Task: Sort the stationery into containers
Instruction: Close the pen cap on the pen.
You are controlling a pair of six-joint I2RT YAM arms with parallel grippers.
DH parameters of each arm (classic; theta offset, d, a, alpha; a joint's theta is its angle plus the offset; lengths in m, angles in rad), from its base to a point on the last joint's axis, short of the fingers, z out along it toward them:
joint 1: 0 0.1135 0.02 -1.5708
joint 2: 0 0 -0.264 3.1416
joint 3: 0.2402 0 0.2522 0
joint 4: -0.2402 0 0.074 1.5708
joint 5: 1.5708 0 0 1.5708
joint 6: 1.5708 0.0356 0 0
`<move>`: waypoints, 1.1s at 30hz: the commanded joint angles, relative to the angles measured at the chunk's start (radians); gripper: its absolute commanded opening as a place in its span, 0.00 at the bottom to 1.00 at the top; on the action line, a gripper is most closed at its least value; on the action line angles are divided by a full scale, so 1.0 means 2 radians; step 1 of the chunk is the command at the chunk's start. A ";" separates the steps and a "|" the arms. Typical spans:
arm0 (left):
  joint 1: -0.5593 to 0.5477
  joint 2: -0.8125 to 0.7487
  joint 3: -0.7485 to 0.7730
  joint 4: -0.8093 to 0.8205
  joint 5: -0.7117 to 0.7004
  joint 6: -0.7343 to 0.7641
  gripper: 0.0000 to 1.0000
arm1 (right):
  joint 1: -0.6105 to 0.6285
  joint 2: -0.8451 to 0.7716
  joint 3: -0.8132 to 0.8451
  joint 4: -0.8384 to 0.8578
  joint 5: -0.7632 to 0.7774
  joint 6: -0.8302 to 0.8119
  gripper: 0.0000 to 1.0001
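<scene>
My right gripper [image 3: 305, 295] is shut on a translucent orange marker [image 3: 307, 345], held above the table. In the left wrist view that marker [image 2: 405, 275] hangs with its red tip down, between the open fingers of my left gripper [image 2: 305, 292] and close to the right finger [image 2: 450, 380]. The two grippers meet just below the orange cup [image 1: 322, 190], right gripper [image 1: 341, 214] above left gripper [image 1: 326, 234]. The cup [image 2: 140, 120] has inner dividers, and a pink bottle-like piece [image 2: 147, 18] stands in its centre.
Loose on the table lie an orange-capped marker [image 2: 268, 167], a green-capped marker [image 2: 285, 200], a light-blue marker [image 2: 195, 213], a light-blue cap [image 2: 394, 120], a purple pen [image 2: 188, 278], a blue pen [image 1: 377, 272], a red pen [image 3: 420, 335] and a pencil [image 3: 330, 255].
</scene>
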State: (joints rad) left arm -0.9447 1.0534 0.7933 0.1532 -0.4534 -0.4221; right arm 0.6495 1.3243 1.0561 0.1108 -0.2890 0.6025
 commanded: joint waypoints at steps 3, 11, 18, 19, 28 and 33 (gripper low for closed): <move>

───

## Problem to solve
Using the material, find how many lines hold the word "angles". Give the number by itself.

## Solution to this problem
2